Movie Review: ‘Now You See Me’ |

Movie Review: ‘Now You See Me’

Courtesy photo



Directed by Louis Leterrier

Starring Jesse Eisenberg, Mark Ruffalo, Isla Fisher, Melanie Laurent, Morgan Freeman, Woody Harrelson, Michael Caine, Common, Melanie Laurent, Dave Franco

Rated PG-13, Thriller, 116 minutes

“Now You See Me,” meant for an adult audience, is less thoughtful than the average young adult movie. For the unfamiliar, young adult films are aimed at 9- to 16-year-old viewers. Unsatisfactory as a thriller, “Now You See Me” offers mild entertainment in the form of unmasking complex trickery, but it loses its grasp on both reality and good storytelling, only to devolve into a “pick any card” gag.

The plot brings together four failing but talented tricksters, to create a performance team named “The Four Horsemen.” They are, narcissist hypnotist Merritt McKinney (Woody Harrelson), pickpocket con man Jack Wilder (Dave Franco), perky escape artist Henley Reeves (Isla Fisher) and their fast-talking, sleight-of-hand leader J. Daniel Atlas (Jesse Eisenberg).

Forming a sort of “Mission Impossible” troupe, the quartet’s actions are guided by a mysterious, unseen hand that directs them to rob a Parisian bank before a thousand Las Vegas gawkers, then shower the onlookers with $3 million dollars. The robbery is witnessed by notorious magic act debunker Thaddeus Bradley, played by Morgan Freeman, who does his best to give Bradley an edge.

Thaddeus and FBI agent Dylan Rhodes (Mark Ruffalo) are looking into the robbery, and clamor for attention in this crowded screenplay as two of eight main characters. Another major character, Parisian Interpol Agent Alma Dray (Melanie Laurent), partners with Ruffalo’s FBI agent to provide an international love interest. The script suggests Alma has secrets, but instead of thickening the plot, this bit leads us down a blind alley.

The story “head hops,” frequently changing perspectives from one character to the next, in an effort to tell its jumbled story — an indication of poor writing and/or inferior plotting. Perhaps intended to prevent us from guessing who is pulling the strings, this gambit is the movie equivalent of motion sickness.

None of these characters are established as someone we can root for, including imperious businessman Arthur Tressler (Michael Caine), the financier behind The Four Horsemen’s act.

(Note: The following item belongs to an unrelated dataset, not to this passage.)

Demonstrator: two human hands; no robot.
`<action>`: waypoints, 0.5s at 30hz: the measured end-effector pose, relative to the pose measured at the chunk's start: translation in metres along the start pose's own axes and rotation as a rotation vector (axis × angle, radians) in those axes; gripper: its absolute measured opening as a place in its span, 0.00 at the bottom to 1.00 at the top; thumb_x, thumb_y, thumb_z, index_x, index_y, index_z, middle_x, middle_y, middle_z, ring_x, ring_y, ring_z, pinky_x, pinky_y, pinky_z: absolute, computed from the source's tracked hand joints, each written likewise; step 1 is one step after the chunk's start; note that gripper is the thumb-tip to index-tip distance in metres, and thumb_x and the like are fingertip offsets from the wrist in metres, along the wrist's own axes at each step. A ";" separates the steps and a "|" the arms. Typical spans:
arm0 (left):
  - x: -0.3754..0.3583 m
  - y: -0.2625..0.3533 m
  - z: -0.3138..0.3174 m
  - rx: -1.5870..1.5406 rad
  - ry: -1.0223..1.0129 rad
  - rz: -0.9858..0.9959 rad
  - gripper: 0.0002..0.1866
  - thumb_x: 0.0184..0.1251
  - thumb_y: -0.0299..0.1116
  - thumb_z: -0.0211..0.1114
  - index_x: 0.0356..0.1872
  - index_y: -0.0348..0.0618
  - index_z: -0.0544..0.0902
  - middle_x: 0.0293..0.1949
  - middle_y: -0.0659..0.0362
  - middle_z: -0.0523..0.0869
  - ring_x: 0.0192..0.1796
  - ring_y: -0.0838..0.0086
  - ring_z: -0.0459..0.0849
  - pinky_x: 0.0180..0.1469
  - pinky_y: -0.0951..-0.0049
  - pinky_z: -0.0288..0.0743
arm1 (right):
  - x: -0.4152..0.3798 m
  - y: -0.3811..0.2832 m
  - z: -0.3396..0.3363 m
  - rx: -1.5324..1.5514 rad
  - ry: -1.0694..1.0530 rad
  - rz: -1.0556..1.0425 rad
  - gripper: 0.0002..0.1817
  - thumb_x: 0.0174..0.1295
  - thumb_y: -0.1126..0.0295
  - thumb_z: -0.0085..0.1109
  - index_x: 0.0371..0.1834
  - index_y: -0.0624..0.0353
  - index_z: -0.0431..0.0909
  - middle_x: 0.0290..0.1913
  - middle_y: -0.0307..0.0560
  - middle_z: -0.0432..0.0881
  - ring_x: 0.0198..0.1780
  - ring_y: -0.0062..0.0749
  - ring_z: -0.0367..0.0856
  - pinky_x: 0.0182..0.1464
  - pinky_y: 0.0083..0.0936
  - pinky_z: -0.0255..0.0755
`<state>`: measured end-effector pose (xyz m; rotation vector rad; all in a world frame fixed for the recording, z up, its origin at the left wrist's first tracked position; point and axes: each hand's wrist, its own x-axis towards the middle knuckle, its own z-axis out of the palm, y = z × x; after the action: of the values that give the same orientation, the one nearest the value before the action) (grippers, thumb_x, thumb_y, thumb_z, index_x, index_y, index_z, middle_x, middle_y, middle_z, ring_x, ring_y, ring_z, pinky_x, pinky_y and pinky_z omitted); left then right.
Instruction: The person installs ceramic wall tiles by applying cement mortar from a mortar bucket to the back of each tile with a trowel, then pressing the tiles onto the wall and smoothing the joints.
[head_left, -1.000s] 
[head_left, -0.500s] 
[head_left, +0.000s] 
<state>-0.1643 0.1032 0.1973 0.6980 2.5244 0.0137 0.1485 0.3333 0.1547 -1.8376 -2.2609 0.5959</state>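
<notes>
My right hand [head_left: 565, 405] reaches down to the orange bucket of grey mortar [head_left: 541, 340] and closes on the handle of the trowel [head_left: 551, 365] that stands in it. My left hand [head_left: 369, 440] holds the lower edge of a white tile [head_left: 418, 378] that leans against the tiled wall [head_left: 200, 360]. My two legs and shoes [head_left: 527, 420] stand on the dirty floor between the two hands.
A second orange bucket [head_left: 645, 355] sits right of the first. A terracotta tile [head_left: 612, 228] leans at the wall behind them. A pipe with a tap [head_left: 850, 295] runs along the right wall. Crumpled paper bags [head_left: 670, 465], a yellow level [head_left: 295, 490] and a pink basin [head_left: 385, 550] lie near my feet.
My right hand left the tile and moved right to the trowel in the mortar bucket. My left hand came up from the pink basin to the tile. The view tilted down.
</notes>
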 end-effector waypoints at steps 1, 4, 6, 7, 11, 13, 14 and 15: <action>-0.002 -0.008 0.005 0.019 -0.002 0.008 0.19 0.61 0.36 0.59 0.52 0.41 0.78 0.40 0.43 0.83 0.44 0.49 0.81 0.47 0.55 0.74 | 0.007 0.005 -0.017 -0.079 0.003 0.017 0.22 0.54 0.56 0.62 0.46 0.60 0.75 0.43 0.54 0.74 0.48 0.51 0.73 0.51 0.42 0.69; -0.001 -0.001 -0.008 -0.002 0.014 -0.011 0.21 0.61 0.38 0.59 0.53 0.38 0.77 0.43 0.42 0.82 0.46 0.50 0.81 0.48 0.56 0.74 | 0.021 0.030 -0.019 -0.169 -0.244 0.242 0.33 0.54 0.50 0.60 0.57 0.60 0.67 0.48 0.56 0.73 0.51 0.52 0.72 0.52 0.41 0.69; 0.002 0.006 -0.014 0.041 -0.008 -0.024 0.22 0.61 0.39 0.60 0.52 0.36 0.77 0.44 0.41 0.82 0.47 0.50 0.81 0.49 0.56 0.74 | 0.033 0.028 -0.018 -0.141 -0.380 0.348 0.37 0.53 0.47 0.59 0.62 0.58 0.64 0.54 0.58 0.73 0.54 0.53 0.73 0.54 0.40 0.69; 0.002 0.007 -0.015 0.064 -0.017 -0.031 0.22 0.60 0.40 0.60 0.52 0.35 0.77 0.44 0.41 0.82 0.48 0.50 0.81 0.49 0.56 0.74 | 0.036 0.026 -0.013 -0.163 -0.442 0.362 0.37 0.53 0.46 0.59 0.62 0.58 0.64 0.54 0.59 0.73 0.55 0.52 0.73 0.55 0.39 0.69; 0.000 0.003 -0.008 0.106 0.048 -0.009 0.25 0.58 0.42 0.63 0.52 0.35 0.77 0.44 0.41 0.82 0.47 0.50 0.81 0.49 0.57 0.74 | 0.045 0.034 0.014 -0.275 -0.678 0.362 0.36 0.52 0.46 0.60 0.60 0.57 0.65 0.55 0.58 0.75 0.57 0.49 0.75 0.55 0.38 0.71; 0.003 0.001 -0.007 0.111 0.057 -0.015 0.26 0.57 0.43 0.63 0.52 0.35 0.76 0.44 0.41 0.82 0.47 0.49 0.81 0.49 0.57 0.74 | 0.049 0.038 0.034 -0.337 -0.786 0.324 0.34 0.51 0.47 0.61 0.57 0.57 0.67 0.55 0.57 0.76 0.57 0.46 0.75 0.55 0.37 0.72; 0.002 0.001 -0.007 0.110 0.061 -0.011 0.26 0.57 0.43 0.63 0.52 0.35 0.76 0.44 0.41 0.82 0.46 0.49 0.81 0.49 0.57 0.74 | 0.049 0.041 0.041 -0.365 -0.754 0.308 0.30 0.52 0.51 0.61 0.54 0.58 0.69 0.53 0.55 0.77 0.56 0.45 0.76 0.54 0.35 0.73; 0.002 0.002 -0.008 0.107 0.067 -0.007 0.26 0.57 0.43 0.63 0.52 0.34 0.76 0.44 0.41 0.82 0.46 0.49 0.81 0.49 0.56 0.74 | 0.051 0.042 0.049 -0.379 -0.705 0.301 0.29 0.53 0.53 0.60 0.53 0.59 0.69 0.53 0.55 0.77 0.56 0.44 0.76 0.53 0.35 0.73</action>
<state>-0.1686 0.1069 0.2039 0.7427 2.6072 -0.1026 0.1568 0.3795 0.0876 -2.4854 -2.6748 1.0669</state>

The film travels from Las Vegas to New Orleans, where the quartet pull off yet another heist, before heading to New York City for their grandest, and most audacious, cheat.

The nuts and bolts of The Four Horsemen’s capers are sometimes revealed and sometimes left as puzzles, but all are bizarre and ultimately unimpressive. Likewise, killing one of the main characters is an unnecessary plot complication.

In the real world, performers often fail to thrive. Most aren’t good enough, some simply aren’t recognized and a few squander their opportunities. When a hopeful seeks fame, the question is, to what length will he or she go to achieve that “Now You See Me” notoriety?

However, with a bit of introspection, the Four Horsemen might recognize themselves in that old saw, “She was only the liveryman’s daughter, but all the horsemen knew her.”